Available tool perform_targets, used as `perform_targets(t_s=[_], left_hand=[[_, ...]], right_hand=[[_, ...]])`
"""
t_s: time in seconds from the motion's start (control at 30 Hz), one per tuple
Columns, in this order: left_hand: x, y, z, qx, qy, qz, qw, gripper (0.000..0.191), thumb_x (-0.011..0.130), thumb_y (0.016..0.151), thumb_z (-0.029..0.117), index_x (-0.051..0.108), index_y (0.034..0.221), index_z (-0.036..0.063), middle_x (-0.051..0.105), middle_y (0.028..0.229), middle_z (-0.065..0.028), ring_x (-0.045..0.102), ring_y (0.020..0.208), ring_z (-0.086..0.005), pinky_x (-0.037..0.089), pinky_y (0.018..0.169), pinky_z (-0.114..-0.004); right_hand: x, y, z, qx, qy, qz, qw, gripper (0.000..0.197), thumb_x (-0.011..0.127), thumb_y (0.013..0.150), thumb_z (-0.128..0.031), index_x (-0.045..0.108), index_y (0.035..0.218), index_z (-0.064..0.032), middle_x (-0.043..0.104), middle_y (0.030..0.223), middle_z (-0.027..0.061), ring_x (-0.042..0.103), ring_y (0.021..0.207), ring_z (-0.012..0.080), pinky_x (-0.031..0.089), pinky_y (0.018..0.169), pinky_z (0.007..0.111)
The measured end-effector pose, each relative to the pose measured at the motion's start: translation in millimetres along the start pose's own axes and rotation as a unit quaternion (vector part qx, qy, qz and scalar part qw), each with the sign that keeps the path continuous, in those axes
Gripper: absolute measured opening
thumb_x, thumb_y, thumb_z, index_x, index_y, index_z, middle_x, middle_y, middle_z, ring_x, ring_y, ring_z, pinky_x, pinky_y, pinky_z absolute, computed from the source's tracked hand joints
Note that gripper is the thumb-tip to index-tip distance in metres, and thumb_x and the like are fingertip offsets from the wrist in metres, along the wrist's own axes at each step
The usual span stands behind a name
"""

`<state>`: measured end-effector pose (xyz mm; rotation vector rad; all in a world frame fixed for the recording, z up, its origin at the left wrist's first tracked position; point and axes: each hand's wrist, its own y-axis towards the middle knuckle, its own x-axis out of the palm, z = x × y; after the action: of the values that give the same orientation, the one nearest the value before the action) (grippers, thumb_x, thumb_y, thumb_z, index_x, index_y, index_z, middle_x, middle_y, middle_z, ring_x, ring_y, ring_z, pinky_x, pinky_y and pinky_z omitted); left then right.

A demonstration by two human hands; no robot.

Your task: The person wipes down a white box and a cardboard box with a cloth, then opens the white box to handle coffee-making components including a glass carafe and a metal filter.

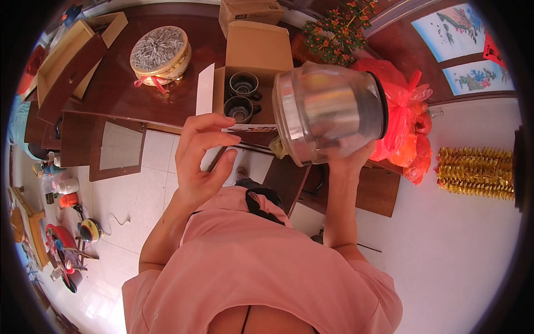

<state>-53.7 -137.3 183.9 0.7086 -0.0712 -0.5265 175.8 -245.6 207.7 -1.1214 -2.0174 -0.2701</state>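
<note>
My right hand (352, 156) holds up a clear glass teapot (329, 112) with a perforated metal infuser inside, a silvery band at one end and a dark rim at the other. The pot is tipped on its side and hides part of my fingers. My left hand (206, 154) is raised with bent, spread fingers and nothing in it, near the front edge of an opened cardboard box (258, 46). Two dark glass mugs, one behind (244, 84) and one in front (239, 110), stand in the left part of that box; the pot covers its right part.
The box is on a dark wooden cabinet top (200, 37). A round incense pot (160, 54) stands left, beyond it pulled-out wooden drawers (71, 62). Red plastic bags (396, 108) and a potted plant with red berries (338, 33) are at the right. Cabinet doors hang open below.
</note>
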Motion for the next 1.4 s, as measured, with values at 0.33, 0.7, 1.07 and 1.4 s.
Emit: perform_targets(t_s=[0.33, 0.7, 1.07, 1.4], left_hand=[[-3, 3, -1, 0.023, -0.005, -0.041, 0.999, 0.053, 0.077, 0.066, 0.011, 0.054, 0.114, 0.004, 0.049, 0.122, -0.0198, 0.05, 0.109, -0.03, 0.043, 0.088, -0.038], [6, 22, 11, -0.082, -0.06, -0.142, 0.985, 0.133, 0.091, 0.038, 0.02, 0.012, 0.144, 0.0042, 0.029, 0.144, -0.0185, 0.031, 0.131, -0.0353, 0.03, 0.105, -0.043], [-5, -12, -7, -0.15, 0.043, -0.172, 0.973, 0.109, 0.087, 0.044, 0.021, 0.031, 0.136, 0.0058, 0.037, 0.134, -0.0161, 0.038, 0.124, -0.0335, 0.034, 0.102, -0.042], [-17, -32, -16, -0.197, -0.038, -0.092, 0.975, 0.11, 0.089, 0.045, 0.023, 0.029, 0.136, 0.0049, 0.037, 0.135, -0.0159, 0.038, 0.124, -0.0335, 0.034, 0.102, -0.041]], right_hand=[[44, -23, 8, -0.057, -0.051, 0.137, 0.988, 0.029, 0.048, 0.089, -0.028, 0.062, 0.078, -0.0067, 0.055, 0.062, -0.0005, 0.044, 0.048, 0.0058, 0.04, 0.049, 0.019], [-10, -20, -6, 0.003, -0.247, -0.266, 0.932, 0.03, 0.062, 0.08, -0.024, 0.063, 0.087, 0.005, 0.063, 0.081, 0.0112, 0.057, 0.074, 0.0137, 0.043, 0.069, 0.024], [50, -37, 16, -0.24, -0.656, -0.494, 0.518, 0.086, 0.081, 0.056, -0.033, 0.046, 0.13, -0.0083, 0.043, 0.13, 0.0152, 0.045, 0.115, 0.036, 0.038, 0.097, 0.044], [26, -21, 35, -0.118, -0.32, -0.434, 0.834, 0.106, 0.083, 0.061, -0.031, 0.015, 0.14, -0.0096, 0.04, 0.127, 0.0179, 0.048, 0.115, 0.0263, 0.04, 0.095, 0.04]])
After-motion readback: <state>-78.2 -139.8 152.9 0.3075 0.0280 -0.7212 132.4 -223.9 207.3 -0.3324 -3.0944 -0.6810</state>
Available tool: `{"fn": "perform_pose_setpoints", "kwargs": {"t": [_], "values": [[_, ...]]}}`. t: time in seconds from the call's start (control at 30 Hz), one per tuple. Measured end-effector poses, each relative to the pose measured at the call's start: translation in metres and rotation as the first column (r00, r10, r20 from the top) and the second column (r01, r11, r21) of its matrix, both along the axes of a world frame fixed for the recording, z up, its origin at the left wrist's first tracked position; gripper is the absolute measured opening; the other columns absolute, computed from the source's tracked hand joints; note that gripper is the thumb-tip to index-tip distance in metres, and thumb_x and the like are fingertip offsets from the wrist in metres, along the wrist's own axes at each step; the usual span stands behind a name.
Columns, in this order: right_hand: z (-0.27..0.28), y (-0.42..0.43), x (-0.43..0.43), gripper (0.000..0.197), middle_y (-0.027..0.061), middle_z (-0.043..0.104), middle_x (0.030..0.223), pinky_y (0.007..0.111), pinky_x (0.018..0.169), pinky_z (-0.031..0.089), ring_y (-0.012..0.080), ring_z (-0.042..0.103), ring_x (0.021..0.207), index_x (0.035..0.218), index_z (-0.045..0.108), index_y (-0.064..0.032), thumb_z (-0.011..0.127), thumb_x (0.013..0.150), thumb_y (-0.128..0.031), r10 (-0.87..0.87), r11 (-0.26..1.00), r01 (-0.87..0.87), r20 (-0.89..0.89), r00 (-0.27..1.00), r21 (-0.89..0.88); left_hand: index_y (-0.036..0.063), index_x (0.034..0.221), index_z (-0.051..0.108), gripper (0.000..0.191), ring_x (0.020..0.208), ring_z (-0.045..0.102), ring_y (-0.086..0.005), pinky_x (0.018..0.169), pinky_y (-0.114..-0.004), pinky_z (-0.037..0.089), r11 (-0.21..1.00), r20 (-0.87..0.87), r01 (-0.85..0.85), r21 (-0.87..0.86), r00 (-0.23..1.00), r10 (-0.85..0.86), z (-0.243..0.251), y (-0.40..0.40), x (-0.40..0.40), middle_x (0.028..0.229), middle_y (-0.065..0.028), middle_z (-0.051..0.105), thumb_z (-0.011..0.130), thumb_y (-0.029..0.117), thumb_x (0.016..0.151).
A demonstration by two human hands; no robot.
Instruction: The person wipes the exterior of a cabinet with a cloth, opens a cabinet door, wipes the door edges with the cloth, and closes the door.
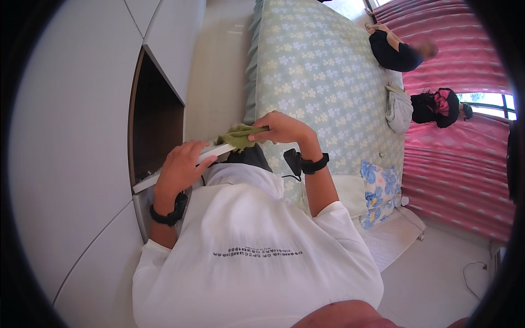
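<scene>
My right hand (pixel 281 127) pinches a crumpled green cloth (pixel 240 136) between thumb and fingers. The cloth hangs over the far end of a narrow white panel edge (pixel 221 151), part of an opened cabinet door or drawer. Around the same edge, nearer the cabinet, my left hand (pixel 180 168) has its fingers on one side and its thumb on the other. Beside it is the dark cabinet opening (pixel 158 119), with small things at its bottom that are too dim to name. Both wrists wear black straps with small devices.
White cabinet fronts (pixel 74 123) rise on the left. To the right lies a bed with a flowered cover (pixel 320 74), a blue-flowered pillow (pixel 379 192) and a folded pale cloth (pixel 398 110). A person (pixel 396 51) sits at its far side, near pink curtains (pixel 447 164) and a black-and-pink bag (pixel 437 107).
</scene>
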State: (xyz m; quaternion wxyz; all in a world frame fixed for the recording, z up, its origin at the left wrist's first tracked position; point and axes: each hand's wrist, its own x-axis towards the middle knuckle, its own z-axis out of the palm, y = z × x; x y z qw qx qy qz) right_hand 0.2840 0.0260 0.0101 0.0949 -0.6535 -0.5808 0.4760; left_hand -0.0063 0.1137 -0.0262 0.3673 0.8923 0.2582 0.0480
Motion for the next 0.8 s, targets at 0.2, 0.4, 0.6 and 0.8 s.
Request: {"fn": "perform_pose_setpoints", "kwargs": {"t": [0.2,0.4,0.6,0.8], "values": [[-0.003,0.022,-0.035,0.03,0.0154,0.067,0.078,0.043,0.066,0.048,0.0348,0.062,0.072,0.088,0.071,-0.0066,0.065,0.091,-0.036,0.256,0.944,-0.277,0.133,0.958,0.179,0.004,0.13,0.052,0.053,0.102,0.061,-0.0349,0.09,-0.043,0.049,0.998,0.017,-0.053,0.018,0.998,0.053,0.004,-0.003,0.004,0.115,-0.015,0.063,0.068,0.034,0.089],[-0.024,0.039,-0.096,0.03,0.0173,0.066,0.079,0.045,0.067,0.047,0.038,0.062,0.077,0.092,0.07,-0.0071,0.064,0.091,-0.036,0.334,0.923,-0.341,0.068,0.94,0.178,0.0095,0.148,0.032,0.088,0.114,0.059,-0.0339,0.097,-0.042,0.048,0.998,0.074,-0.034,-0.058,0.997,0.039,0.003,0.004,0.004,0.13,-0.0128,0.059,0.079,0.035,0.078],[-0.021,0.024,-0.005,0.024,0.017,0.066,0.077,0.039,0.064,0.048,0.0336,0.062,0.069,0.098,0.073,-0.0047,0.072,0.088,-0.027,0.228,0.959,-0.208,-0.091,0.969,0.191,0.014,0.142,0.047,0.069,0.11,0.06,-0.0344,0.093,-0.042,0.049,1.0,0.013,0.021,-0.002,1.0,-0.021,-0.003,0.005,-0.001,0.124,-0.0139,0.062,0.076,0.031,0.082],[-0.015,0.011,0.035,0.023,0.0166,0.067,0.075,0.035,0.062,0.049,0.0291,0.062,0.063,0.097,0.074,-0.0015,0.078,0.083,-0.02,-0.036,0.999,0.03,-0.147,0.988,-0.04,0.0121,0.132,0.057,0.051,0.097,0.061,-0.0332,0.089,-0.042,0.049,0.999,-0.005,0.016,0.039,1.0,-0.016,0.003,0.001,0.004,0.108,-0.0127,0.064,0.072,0.023,0.083]]}}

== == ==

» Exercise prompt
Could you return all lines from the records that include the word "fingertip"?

» Finished task
Note that gripper is the thumb-tip to index-tip distance in metres, and thumb_x and the like are fingertip offsets from the wrist in metres, along the wrist's own axes at each step
Available tool: `{"fn": "perform_pose_setpoints", "kwargs": {"t": [_], "values": [[_, ...]]}}`. t: time in seconds from the call's start (control at 30 Hz), one per tuple. Measured end-effector poses, each relative to the pose measured at the call's start: translation in metres and rotation as the first column (r00, r10, r20 from the top) and the second column (r01, r11, r21) of its matrix, both along the axes of a world frame fixed for the recording, z up, its origin at the left wrist's first tracked position; gripper is the absolute measured opening; the other columns absolute, computed from the source's tracked hand joints; note that gripper is the thumb-tip to index-tip distance in metres, and thumb_x and the like are fingertip offsets from the wrist in metres, along the wrist's own axes at each step; the usual span stands behind a name.

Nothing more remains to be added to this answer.